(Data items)
※

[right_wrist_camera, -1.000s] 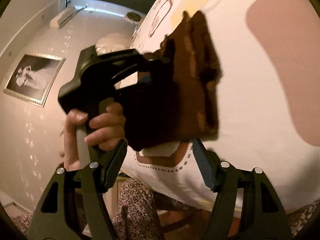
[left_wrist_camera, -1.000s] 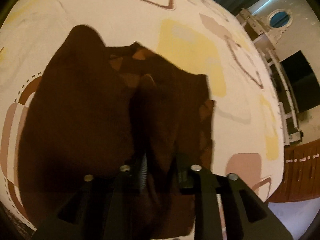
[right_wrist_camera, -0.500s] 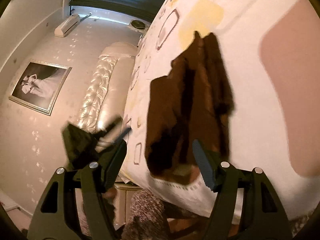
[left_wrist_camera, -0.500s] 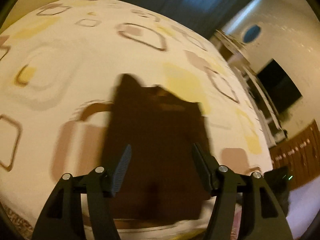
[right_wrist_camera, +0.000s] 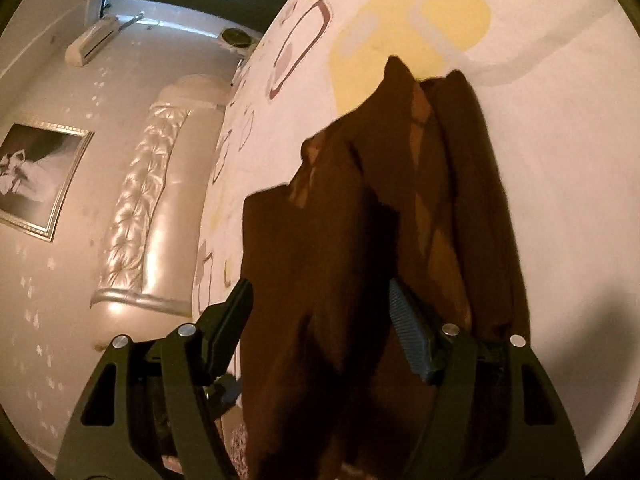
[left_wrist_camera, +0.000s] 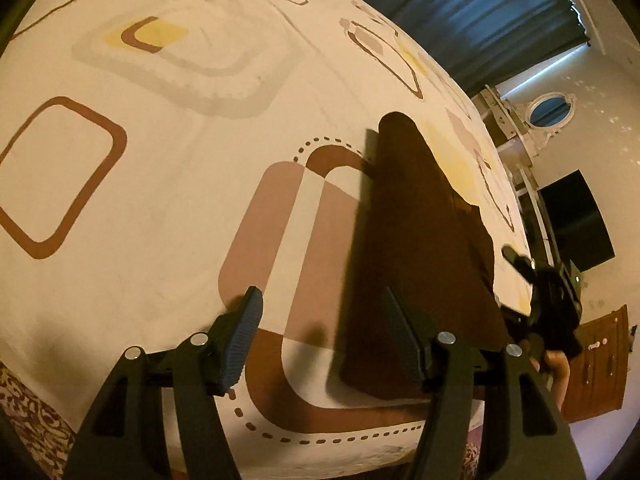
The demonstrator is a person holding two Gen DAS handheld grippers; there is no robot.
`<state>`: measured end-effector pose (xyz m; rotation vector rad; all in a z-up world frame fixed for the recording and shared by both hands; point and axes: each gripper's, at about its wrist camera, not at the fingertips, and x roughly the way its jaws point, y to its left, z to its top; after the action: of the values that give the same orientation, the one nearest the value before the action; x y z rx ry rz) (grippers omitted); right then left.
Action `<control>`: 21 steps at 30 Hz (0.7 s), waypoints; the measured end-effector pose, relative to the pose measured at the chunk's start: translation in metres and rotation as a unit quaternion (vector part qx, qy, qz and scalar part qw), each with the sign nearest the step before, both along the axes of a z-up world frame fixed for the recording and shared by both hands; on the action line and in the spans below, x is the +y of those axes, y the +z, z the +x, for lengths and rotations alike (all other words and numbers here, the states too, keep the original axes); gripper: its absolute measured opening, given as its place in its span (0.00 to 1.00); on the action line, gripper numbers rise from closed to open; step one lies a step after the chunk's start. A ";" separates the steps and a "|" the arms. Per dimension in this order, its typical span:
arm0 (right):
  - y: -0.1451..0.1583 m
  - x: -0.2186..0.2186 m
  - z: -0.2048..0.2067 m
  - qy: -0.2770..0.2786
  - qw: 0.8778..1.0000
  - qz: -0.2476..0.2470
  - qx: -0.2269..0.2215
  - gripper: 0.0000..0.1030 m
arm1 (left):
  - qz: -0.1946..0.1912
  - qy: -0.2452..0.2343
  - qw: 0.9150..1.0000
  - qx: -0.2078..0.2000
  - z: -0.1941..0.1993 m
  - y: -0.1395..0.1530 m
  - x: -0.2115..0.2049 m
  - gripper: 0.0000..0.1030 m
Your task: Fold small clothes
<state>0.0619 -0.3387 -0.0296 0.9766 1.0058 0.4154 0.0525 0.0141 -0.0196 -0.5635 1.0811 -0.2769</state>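
A dark brown garment (left_wrist_camera: 416,248) lies folded lengthwise on the patterned bed sheet (left_wrist_camera: 168,168), near the bed's front edge. My left gripper (left_wrist_camera: 320,332) is open and empty, hovering just left of the garment's near end. My right gripper (right_wrist_camera: 320,320) is open, low over the garment (right_wrist_camera: 360,260), with the cloth lying between and under its spread fingers; nothing is pinched. The right gripper's body also shows at the far right of the left wrist view (left_wrist_camera: 552,292).
The bed's front edge (left_wrist_camera: 360,440) runs just below the garment. A padded headboard (right_wrist_camera: 140,208) and a framed picture (right_wrist_camera: 36,176) are on the left wall. A dark curtain (left_wrist_camera: 480,12), a mirror shelf (left_wrist_camera: 520,136) and a wall screen (left_wrist_camera: 576,220) stand beyond the bed.
My left gripper let go of the garment, opened, and swung to the left of it. My right gripper moved in low over the garment, which now lies flat and narrower.
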 end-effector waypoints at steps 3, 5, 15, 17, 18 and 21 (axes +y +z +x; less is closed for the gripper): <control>0.001 0.001 0.010 0.002 1.000 -0.010 -0.009 0.67 | -0.004 -0.006 1.000 -0.003 0.000 -0.002 -0.002 0.61; 0.002 0.003 0.014 0.010 1.000 -0.013 -0.012 0.66 | -0.001 -0.011 1.000 -0.004 0.000 -0.004 -0.003 0.62; 0.021 0.009 0.043 0.033 0.996 -0.065 -0.043 0.09 | 0.008 -0.030 0.999 -0.021 0.000 0.001 -0.015 0.65; 0.035 0.002 0.047 0.018 0.995 -0.066 -0.067 0.09 | 0.009 -0.032 0.999 -0.027 0.002 0.003 -0.019 0.65; 0.039 -0.003 0.048 0.014 0.995 -0.066 -0.074 0.09 | 0.009 -0.034 0.999 -0.029 0.004 0.004 -0.022 0.66; 0.032 -0.016 0.052 0.002 0.995 -0.077 -0.065 0.09 | 0.007 -0.043 0.998 -0.035 0.006 0.005 -0.030 0.68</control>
<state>0.1139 -0.3548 0.0027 0.7995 0.9080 0.3935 0.0582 -0.0163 -0.0144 -0.4916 1.0406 -0.3619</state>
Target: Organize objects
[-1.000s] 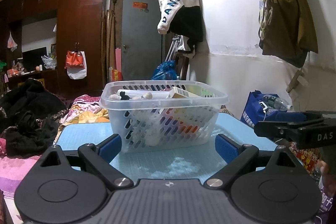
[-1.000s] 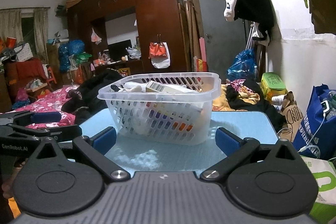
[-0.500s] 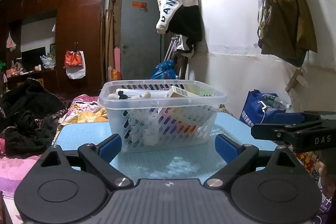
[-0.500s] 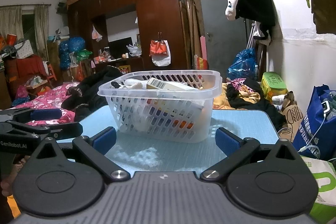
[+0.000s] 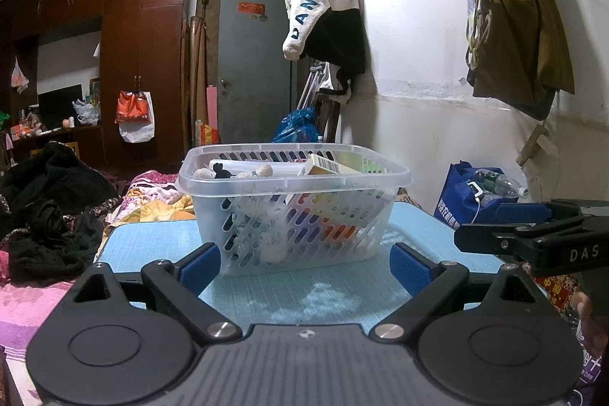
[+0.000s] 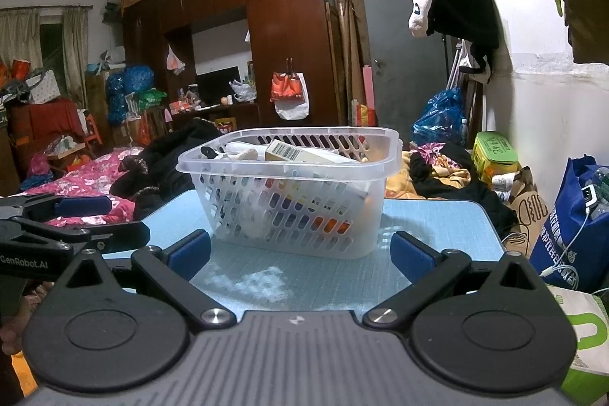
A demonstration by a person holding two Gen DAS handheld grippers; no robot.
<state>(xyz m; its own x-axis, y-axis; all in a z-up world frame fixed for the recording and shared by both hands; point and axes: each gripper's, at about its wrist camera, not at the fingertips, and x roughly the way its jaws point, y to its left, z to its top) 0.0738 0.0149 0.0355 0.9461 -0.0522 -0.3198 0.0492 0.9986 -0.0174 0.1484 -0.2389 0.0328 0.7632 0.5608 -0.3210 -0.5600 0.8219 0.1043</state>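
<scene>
Little moved: both jaws wide, basket mid-table.

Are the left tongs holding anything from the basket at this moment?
No, the left tongs are spread wide and empty, short of the basket that sits on the blue table.

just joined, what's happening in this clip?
A person holds a claw in each hand, both facing a clear plastic basket on a blue table. The left claw and right claw are open, empty, and short of the basket, touching nothing. The basket already holds a barcoded box and other small items, and nothing else sits on the visible tabletop, so the organizing looks mostly done.
</scene>
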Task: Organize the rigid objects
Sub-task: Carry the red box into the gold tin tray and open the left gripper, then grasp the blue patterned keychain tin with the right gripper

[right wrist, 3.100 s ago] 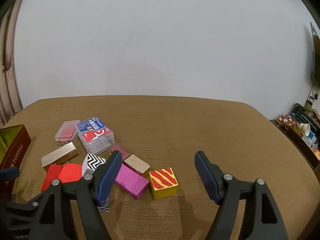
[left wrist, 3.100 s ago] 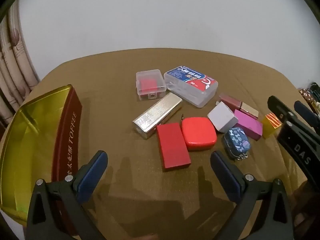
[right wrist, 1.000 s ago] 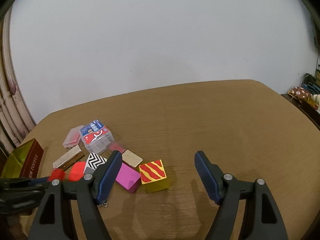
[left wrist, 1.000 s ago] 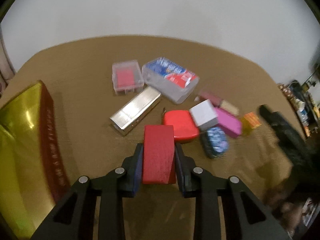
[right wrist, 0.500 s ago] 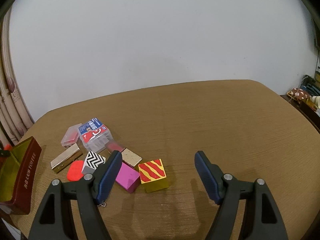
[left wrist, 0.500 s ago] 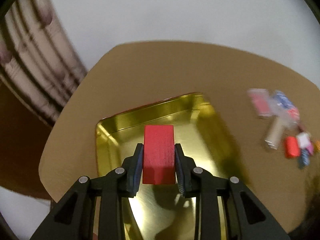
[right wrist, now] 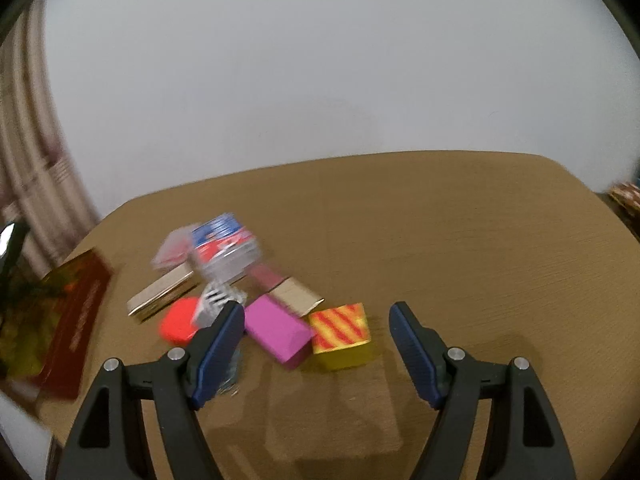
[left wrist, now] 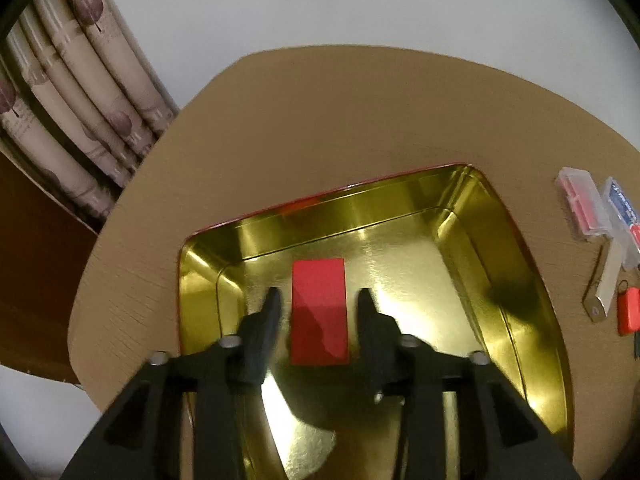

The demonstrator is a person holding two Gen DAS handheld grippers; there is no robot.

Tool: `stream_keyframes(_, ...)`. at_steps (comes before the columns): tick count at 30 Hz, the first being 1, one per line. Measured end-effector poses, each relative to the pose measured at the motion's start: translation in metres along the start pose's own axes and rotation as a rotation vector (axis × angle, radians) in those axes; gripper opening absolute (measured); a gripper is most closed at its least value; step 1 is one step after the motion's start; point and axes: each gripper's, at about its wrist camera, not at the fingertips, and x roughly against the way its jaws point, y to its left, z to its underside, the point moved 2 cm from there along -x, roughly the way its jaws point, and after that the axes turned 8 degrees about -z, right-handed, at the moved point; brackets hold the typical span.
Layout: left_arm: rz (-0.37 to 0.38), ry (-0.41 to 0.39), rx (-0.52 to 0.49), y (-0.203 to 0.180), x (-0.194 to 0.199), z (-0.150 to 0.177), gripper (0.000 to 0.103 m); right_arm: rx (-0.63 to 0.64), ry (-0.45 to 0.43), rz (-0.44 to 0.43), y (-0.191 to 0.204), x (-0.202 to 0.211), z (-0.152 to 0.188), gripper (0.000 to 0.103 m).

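A flat red box [left wrist: 319, 312] lies on the gold floor of the open tin [left wrist: 472, 216]. My left gripper [left wrist: 318, 308] is open above the tin, one finger on each side of the red box, apart from it. My right gripper [right wrist: 316, 344] is open and empty above the table, just in front of a yellow block with red stripes [right wrist: 341, 334] and a magenta box [right wrist: 276, 332]. The tin also shows at the left of the right wrist view [right wrist: 76, 312].
A pile of small items lies right of the tin: a clear case with red inside [left wrist: 580, 208], a blue-labelled clear box [right wrist: 224, 248], a silver bar [left wrist: 606, 284], a red rounded case [right wrist: 180, 324] and a zigzag block [right wrist: 218, 302]. Curtains [left wrist: 72, 120] hang beyond the table's left edge.
My left gripper opened and let go of the red box, which now rests in the tin. The right gripper's view has shifted and blurred slightly.
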Motion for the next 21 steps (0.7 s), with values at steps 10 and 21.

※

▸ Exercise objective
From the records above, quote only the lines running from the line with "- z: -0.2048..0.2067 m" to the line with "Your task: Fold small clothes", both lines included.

▸ Written answer
  - z: -0.2048..0.2067 m
  - qy: -0.2770..0.2786
  - qw: 0.8778..1.0000
  - qz: -0.2476..0.2470
  - qx: -0.2269..0.2215
  - gripper: 0.0000..0.1030 m
arm1 (left):
  - qz: -0.1946..0.1912
  - qy: -0.2452..0.2343
  - qw: 0.9150..1.0000
  - qx: -0.2078..0.2000
  - z: -0.1941..0.1993 m
  - y: -0.1395..0.1530 m
  - x: -0.2115..0.2049 m
  - gripper: 0.0000..0.1030 m
Your task: Fold small clothes

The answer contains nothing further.